For the last four years or so, on a semi-regular basis, I've been checking out the URJ webpage on a regular basis, looking at the schedule for their 16-week Intro to Judaism course and thinking about taking it but never quite taking that step. But the week after I went to services with my colleague, I told D. that I was thinking about taking this course, the next iteration of which started in January. And she was really interested and said she'd take it with me. So there we were -- commitment!
The reason that I was interested in taking this particular iteration was that it was taught by the rabbi of a local synagogue that I was partial to based on its website. Oh yeah, because I was also doing things over the years like doing internet searches for local synagogues and wondering which one I'd go to if I were Jewish, which of course I wasn't. And I had found this local Reform synagogue that appealed to me in a couple of ways, and then its rabbi was going to lead the 16-week class -- maybe it was fate! But I wanted to check him out before I committed to the course, so a couple of weeks ago I toddled off to Friday night services.

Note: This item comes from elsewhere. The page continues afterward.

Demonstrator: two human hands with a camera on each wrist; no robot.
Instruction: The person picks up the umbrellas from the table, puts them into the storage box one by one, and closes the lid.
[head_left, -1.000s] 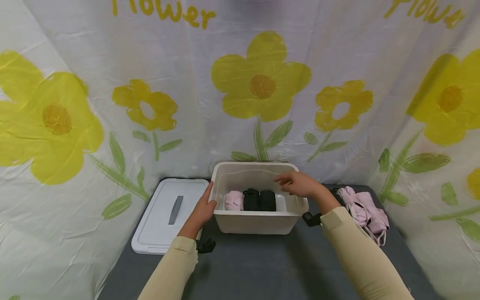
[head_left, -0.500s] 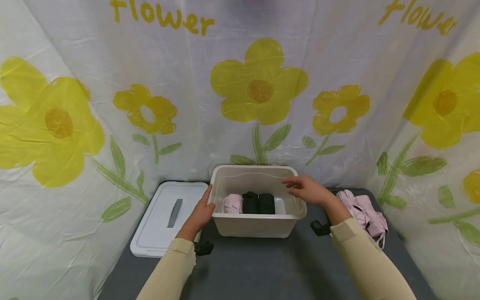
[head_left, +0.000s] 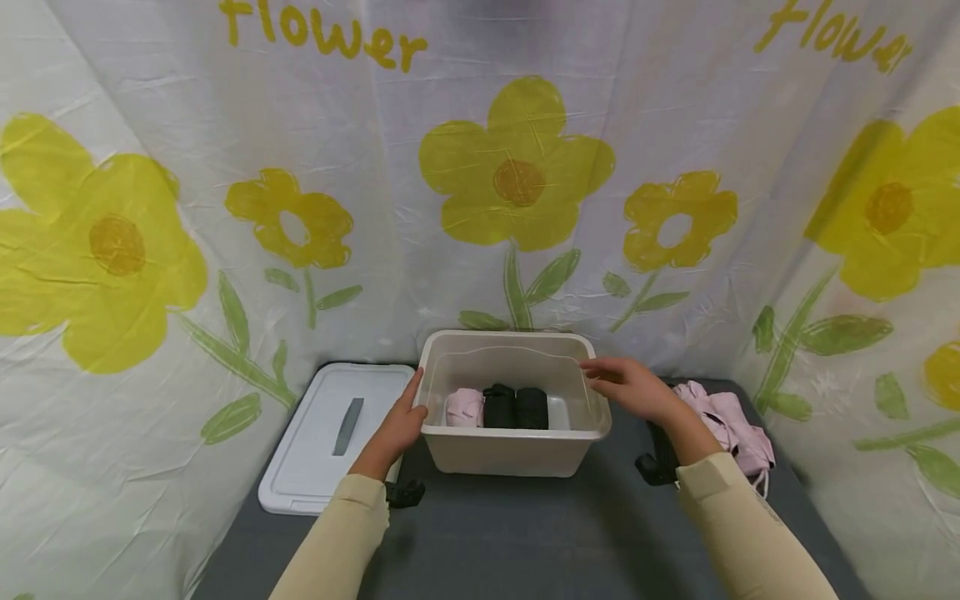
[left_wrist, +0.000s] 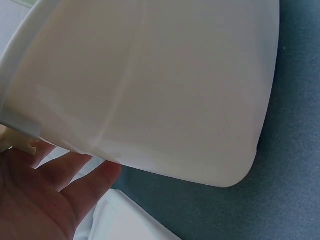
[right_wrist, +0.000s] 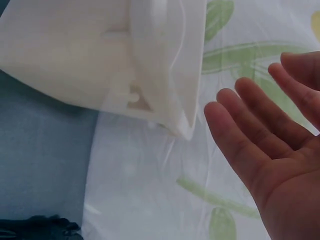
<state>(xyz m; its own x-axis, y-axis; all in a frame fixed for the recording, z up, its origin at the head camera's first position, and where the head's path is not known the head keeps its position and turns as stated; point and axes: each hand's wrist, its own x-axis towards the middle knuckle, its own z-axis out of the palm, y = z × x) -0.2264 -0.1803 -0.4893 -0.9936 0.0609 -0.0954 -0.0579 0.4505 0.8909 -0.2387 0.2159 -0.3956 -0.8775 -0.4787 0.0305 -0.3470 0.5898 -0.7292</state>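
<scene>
A beige plastic storage bin (head_left: 510,454) stands at the back middle of the table. Inside it a pink rolled cloth bundle (head_left: 465,408) sits beside two black rolled bundles (head_left: 516,408), toward the left. My left hand (head_left: 400,425) rests against the bin's left side; in the left wrist view its straight fingers (left_wrist: 90,187) reach along the wall below the rim. My right hand (head_left: 633,387) is at the bin's right rim, holding nothing. Its fingers (right_wrist: 250,120) are extended and spread apart in the right wrist view, beside the bin's corner.
Left of the bin lies a white lid (head_left: 318,450) with a grey handle. A pile of pink fabric (head_left: 727,425) with cords, and some black beside it, lies at the back right. A flower-printed curtain (head_left: 397,292) hangs behind the dark grey tabletop (head_left: 517,533).
My right hand has moved to the right, from above the bin's inside to its right rim. The left hand stays at the bin's left side. The bundles have not moved.
</scene>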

And whom should I run into but another colleague, who was also visiting this synagogue for the first time! But she's actually Jewish and knows her way around the service, so even though I was initially dismayed at being "found out" on this exploration, I was then glad she was there. And she and I (and her boyfriend, who was with her) went to the oneg after the service and chatted with the rabbi and the president of the synagogue and a few other folks -- all very friendly. (And hey, did you notice me throwing around the Hebrew there?)
So now I've dived in. Tomorrow is the third week of the course, and I'm enjoying doing my homework and taking part in the discussions, and for the last couple of months or so I've been reading Jewish book after book. I'm trying hard not to be at all goal-oriented in this process. It's a journey, not a destination, etc., and I'm just trying to take each week for what it brings with no clear sense of where it will end.
And that, my friends, is this thing I'm doing right now.